ASSIGNMENT
Only one stretch of the records below is wanted: the lines from the one holding "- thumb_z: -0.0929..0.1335" through the one holding "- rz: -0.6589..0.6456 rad". Return it exactly, both ends included.

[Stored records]

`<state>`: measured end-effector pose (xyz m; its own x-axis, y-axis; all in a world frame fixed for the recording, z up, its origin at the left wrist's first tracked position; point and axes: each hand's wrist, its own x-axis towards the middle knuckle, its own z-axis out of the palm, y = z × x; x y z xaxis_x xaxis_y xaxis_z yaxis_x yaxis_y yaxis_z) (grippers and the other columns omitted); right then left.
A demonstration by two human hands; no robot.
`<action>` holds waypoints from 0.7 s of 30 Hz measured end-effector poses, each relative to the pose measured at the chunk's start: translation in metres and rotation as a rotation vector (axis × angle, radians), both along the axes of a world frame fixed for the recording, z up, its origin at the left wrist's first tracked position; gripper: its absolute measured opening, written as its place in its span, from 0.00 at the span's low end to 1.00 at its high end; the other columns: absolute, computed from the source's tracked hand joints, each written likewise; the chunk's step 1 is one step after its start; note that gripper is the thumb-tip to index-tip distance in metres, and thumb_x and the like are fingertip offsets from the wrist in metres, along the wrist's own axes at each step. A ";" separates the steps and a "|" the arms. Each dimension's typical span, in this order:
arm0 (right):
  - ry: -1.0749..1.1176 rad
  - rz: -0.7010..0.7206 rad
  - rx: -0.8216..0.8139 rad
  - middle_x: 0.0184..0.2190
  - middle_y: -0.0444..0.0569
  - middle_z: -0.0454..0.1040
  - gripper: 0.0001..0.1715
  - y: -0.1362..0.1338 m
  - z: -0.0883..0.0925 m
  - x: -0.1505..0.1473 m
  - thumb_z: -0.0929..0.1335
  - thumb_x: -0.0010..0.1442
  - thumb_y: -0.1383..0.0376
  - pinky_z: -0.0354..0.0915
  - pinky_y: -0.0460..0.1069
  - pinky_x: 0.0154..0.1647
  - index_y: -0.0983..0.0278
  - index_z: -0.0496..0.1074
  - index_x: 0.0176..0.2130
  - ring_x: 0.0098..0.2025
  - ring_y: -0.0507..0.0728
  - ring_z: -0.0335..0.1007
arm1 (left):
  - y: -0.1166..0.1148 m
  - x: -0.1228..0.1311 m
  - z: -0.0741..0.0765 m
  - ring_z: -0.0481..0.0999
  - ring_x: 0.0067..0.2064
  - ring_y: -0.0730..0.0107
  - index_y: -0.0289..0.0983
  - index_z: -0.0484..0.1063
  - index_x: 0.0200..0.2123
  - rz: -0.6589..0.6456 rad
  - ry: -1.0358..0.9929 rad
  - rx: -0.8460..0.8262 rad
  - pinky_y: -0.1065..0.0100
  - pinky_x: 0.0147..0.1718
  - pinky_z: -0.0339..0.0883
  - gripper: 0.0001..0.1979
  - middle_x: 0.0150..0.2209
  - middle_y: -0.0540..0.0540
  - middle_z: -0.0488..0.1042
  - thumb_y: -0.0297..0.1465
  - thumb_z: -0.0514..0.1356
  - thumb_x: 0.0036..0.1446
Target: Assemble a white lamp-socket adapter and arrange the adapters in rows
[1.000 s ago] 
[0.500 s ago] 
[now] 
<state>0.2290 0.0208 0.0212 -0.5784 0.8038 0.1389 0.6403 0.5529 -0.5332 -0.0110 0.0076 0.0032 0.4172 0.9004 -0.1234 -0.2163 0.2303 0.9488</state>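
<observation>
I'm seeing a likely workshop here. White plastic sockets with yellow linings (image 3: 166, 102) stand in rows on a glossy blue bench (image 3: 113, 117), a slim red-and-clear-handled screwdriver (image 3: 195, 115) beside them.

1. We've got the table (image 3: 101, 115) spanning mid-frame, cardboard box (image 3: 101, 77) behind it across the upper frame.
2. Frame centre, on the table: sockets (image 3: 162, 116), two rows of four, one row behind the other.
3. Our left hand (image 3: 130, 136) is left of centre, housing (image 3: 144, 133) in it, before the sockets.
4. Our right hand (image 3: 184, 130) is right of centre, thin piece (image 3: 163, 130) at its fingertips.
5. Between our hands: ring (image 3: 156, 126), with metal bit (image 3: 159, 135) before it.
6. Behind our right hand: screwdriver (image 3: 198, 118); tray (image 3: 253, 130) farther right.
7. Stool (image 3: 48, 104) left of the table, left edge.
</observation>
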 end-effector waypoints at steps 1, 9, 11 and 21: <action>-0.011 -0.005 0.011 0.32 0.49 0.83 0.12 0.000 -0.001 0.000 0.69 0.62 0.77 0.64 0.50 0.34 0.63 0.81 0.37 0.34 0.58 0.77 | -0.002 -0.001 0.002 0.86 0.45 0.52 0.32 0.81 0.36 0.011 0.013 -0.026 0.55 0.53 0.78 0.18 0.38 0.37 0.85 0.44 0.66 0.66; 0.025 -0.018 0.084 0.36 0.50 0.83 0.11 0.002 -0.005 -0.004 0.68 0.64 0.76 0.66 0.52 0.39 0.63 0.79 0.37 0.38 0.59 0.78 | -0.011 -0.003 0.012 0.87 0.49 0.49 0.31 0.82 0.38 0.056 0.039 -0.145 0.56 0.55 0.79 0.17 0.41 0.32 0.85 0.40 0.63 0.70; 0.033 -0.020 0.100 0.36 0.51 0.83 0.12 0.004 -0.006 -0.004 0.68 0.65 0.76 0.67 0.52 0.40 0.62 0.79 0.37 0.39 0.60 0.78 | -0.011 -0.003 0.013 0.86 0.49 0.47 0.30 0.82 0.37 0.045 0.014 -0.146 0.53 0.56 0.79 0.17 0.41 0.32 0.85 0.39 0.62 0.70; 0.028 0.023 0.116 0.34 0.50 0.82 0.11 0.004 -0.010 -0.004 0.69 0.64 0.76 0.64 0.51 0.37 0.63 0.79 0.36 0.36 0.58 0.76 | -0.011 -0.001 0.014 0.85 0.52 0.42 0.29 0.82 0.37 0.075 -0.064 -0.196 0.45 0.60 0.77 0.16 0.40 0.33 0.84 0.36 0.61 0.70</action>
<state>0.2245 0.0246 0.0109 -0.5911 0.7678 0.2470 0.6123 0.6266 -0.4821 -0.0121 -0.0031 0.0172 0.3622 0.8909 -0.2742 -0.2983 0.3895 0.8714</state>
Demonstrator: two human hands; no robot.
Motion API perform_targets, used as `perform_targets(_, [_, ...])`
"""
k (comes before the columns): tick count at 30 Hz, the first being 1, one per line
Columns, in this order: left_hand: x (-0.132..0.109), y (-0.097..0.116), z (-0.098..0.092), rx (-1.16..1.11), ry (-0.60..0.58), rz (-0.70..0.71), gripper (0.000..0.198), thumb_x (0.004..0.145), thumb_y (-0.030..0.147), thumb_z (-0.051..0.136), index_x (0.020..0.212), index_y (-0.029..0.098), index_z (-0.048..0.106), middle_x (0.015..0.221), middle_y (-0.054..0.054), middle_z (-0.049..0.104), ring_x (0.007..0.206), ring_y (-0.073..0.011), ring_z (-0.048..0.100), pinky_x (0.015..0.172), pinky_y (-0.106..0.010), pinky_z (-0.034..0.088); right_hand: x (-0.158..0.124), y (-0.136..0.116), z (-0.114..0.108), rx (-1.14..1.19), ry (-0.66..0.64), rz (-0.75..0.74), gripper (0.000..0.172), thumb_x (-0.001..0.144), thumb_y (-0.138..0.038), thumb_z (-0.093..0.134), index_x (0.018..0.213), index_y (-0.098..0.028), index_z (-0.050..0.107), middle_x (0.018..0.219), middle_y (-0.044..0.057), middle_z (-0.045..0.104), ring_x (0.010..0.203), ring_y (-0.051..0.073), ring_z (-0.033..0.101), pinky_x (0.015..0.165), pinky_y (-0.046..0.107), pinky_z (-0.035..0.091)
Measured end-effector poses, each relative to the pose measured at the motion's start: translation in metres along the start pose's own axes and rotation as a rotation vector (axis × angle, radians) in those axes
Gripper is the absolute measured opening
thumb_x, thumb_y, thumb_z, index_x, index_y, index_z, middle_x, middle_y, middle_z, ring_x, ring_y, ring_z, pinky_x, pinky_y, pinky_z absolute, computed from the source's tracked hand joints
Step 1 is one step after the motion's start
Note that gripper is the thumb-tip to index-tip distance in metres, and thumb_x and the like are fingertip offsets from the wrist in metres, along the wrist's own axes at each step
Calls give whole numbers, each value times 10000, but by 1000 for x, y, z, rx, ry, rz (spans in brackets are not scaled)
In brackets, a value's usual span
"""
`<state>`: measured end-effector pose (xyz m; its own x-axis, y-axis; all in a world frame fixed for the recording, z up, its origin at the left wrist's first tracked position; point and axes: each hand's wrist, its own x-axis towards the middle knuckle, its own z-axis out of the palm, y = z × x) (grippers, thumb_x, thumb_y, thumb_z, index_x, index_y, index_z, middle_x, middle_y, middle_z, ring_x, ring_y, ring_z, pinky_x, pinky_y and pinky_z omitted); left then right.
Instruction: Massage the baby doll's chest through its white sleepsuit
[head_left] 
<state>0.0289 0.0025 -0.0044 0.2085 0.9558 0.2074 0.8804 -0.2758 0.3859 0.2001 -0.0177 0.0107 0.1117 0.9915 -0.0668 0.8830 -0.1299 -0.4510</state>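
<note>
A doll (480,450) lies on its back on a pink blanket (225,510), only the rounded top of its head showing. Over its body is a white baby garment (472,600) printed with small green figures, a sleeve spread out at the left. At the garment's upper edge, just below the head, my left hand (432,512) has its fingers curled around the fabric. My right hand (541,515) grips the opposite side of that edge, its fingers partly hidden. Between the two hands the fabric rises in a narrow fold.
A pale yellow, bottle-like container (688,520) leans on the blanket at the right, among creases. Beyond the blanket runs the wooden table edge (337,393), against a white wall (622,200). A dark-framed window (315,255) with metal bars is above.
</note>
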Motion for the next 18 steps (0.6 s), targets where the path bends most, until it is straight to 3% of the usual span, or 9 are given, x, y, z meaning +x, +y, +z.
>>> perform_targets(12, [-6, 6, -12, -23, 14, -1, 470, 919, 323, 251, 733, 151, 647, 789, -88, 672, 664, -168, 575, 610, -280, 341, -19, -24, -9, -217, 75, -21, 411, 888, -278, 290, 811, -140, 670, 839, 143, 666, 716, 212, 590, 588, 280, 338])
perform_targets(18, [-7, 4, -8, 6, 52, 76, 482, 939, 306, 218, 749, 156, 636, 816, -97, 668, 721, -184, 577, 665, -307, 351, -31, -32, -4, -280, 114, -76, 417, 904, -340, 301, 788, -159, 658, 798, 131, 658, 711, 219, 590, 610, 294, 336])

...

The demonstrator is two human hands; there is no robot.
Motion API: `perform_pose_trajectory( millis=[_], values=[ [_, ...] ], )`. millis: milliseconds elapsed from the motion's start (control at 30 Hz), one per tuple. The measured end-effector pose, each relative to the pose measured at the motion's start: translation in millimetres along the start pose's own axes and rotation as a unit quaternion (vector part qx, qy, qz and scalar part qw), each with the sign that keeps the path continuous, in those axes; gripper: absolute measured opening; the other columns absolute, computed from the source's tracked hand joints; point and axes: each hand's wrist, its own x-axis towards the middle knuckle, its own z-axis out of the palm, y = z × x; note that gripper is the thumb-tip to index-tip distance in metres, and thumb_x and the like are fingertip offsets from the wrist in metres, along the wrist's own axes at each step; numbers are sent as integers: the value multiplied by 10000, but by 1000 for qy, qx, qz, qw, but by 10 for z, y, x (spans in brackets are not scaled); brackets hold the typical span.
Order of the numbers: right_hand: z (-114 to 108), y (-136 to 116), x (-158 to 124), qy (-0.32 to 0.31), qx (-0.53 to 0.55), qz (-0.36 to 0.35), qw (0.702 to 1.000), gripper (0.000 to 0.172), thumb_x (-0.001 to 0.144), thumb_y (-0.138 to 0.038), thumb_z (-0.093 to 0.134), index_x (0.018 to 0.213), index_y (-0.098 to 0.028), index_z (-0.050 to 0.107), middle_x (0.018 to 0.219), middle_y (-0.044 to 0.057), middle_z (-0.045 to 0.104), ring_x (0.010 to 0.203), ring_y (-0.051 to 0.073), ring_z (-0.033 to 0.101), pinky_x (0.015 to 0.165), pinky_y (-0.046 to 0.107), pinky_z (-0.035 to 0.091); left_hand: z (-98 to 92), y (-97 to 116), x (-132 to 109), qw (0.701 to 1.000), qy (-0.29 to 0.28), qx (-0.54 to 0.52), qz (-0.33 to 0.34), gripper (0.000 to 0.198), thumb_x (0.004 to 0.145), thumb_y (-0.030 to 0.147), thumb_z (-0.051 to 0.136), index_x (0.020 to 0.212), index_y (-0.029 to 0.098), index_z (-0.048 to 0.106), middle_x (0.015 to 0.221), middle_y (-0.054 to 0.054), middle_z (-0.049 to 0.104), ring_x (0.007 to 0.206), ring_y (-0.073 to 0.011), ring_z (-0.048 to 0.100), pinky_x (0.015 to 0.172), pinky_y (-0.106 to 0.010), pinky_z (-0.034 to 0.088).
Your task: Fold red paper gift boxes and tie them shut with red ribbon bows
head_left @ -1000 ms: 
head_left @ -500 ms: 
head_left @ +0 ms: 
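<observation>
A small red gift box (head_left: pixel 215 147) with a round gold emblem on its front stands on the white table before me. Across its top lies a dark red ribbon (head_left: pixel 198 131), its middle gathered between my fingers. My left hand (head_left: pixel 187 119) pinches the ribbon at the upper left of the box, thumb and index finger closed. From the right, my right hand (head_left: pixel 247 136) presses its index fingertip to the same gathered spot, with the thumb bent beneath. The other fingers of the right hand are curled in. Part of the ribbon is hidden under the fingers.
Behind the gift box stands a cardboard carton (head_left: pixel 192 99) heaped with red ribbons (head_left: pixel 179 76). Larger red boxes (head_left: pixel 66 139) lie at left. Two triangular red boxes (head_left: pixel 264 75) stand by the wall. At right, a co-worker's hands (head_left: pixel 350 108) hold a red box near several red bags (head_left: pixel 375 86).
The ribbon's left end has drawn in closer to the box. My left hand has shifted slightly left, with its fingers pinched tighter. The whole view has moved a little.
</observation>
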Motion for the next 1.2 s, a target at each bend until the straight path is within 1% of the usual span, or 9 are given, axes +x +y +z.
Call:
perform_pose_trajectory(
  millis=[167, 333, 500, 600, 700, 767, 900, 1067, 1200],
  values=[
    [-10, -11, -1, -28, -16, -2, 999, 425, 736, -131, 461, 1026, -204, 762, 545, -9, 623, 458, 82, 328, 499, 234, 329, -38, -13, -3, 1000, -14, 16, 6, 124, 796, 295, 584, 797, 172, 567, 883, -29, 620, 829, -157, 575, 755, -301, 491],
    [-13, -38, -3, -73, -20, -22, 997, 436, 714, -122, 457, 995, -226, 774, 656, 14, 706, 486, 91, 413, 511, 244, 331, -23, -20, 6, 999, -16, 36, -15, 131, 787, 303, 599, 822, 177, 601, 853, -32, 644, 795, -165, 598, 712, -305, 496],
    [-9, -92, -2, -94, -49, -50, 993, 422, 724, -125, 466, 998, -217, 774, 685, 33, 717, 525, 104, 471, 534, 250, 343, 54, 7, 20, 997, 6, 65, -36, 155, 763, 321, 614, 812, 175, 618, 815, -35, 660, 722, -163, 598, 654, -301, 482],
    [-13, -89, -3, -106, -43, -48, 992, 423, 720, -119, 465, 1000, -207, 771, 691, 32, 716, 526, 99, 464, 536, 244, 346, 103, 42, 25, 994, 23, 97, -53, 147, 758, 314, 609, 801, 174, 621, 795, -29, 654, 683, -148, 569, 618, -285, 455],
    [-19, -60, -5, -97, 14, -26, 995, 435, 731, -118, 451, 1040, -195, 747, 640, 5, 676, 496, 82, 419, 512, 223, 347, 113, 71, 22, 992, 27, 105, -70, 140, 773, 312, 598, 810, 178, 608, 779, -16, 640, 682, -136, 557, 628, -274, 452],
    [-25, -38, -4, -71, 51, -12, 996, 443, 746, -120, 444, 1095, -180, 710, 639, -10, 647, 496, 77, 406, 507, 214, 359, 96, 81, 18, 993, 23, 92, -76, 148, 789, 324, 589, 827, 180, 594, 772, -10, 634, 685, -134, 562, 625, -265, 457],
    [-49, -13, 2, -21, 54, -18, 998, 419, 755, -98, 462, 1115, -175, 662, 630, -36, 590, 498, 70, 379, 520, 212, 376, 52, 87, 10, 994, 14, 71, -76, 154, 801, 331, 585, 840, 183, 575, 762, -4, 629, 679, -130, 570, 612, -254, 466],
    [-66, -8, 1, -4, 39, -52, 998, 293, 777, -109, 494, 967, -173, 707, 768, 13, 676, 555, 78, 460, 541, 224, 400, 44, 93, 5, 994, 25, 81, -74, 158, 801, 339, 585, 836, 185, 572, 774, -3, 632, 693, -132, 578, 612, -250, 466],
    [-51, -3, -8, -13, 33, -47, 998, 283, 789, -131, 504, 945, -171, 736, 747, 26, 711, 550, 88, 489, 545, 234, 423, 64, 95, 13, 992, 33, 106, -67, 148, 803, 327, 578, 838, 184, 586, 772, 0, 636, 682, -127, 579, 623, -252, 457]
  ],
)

WRITTEN SOLUTION
  - thumb_z: -0.0929..0.1335
  - thumb_x: -0.0010..0.1442
  - thumb_y: -0.1383..0.0376
  - pinky_z: -0.0354..0.0915
  - pinky_y: -0.0460..0.1069
  - pinky_x: 0.0154..0.1647
  - index_y: -0.0983..0.0278
  - index_z: -0.0496..0.1074
  - index_x: 0.0176..0.2130
  - ring_x: 0.0098..0.2025
  - ring_y: -0.0507..0.0728
  - ring_z: -0.0335..0.1007
arm1 (left):
  - y: -0.1166..0.1148 m
  - x: -0.1228..0.1311 m
  - z: -0.0741..0.0765 m
  - ring_z: -0.0481..0.0999
  - ring_x: 0.0067..0.2064
  - ring_y: -0.0730..0.0107
  - index_y: -0.0289..0.0983
  - index_z: -0.0484..0.1063
  - index_x: 0.0200..0.2123
  - rz: -0.6589..0.6456 rad

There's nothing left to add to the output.